Work to be completed → Search the entries for the word "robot" and report each line that has it.

Provided data →

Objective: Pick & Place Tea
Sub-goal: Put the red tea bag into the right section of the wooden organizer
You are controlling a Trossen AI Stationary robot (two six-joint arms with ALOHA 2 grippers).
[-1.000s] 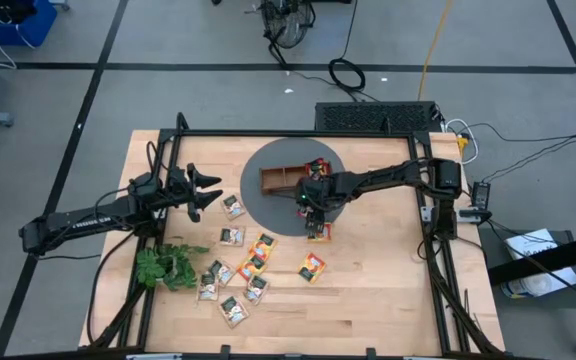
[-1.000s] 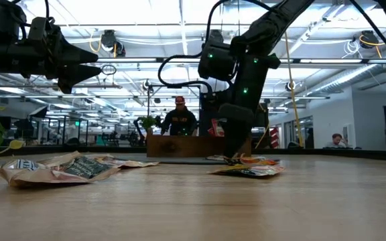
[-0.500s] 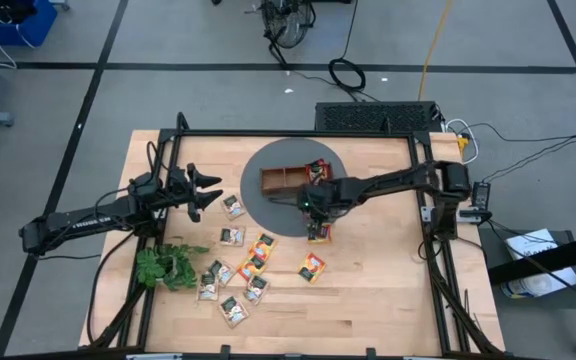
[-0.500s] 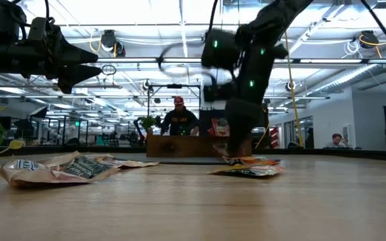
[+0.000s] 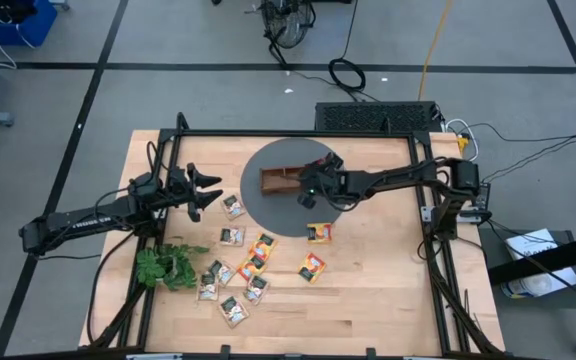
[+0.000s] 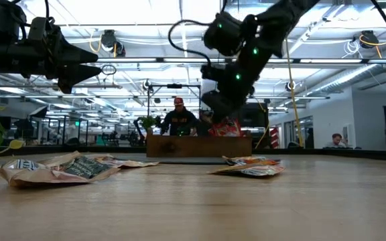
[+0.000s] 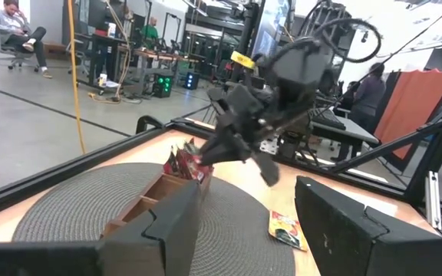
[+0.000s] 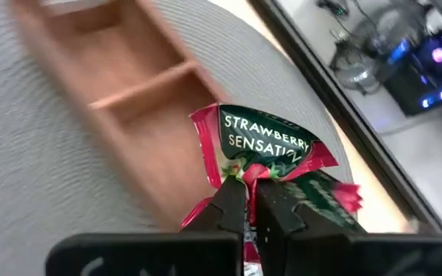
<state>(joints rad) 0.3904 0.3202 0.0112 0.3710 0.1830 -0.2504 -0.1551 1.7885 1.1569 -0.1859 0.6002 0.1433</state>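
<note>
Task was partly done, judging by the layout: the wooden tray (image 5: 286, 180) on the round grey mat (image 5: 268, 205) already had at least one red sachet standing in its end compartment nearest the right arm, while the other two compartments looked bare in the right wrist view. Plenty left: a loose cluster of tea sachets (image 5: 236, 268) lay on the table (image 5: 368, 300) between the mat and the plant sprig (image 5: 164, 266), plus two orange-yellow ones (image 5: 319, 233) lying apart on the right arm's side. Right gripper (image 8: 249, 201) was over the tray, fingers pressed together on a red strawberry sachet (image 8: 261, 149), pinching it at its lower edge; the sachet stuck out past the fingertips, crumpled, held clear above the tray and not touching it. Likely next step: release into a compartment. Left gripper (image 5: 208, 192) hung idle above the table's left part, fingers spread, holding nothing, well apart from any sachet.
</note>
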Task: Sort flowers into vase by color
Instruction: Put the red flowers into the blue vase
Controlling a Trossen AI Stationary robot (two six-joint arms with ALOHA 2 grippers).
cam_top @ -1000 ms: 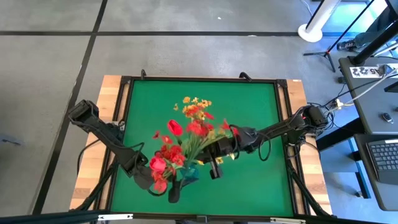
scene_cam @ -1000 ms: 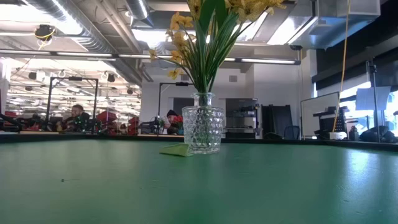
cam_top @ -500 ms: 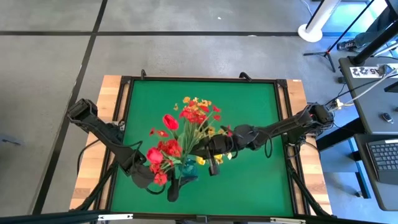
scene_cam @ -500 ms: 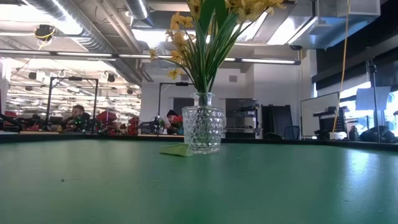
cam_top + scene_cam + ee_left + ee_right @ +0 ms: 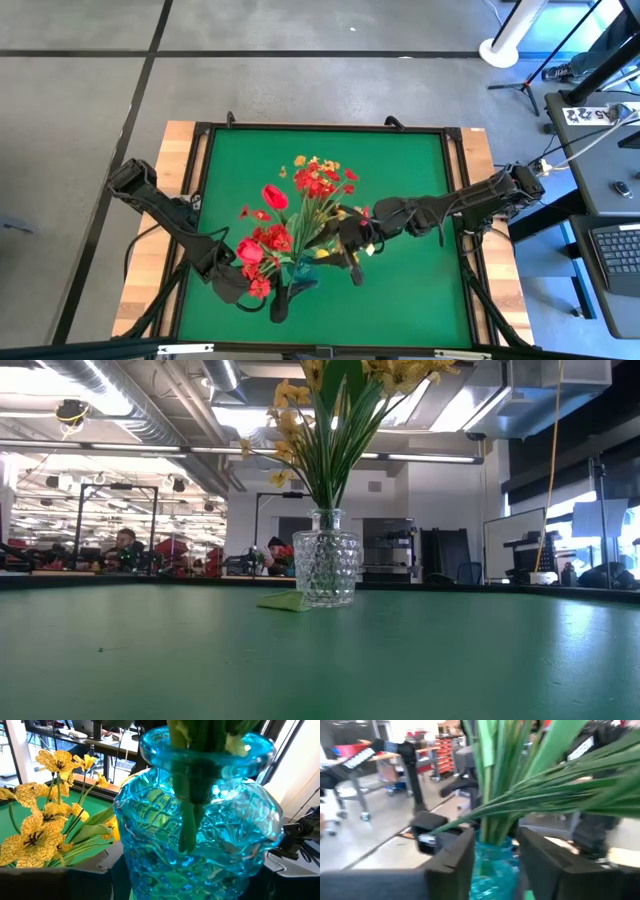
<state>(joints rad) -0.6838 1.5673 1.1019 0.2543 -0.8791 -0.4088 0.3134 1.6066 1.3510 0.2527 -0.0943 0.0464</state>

Response area →
You are controlling a Trossen AI Stationary robot (two six-joint arms with ALOHA 2 grippers).
Controlling a Trossen AI Stationary robot (two six-joint arms with ALOHA 2 grippers).

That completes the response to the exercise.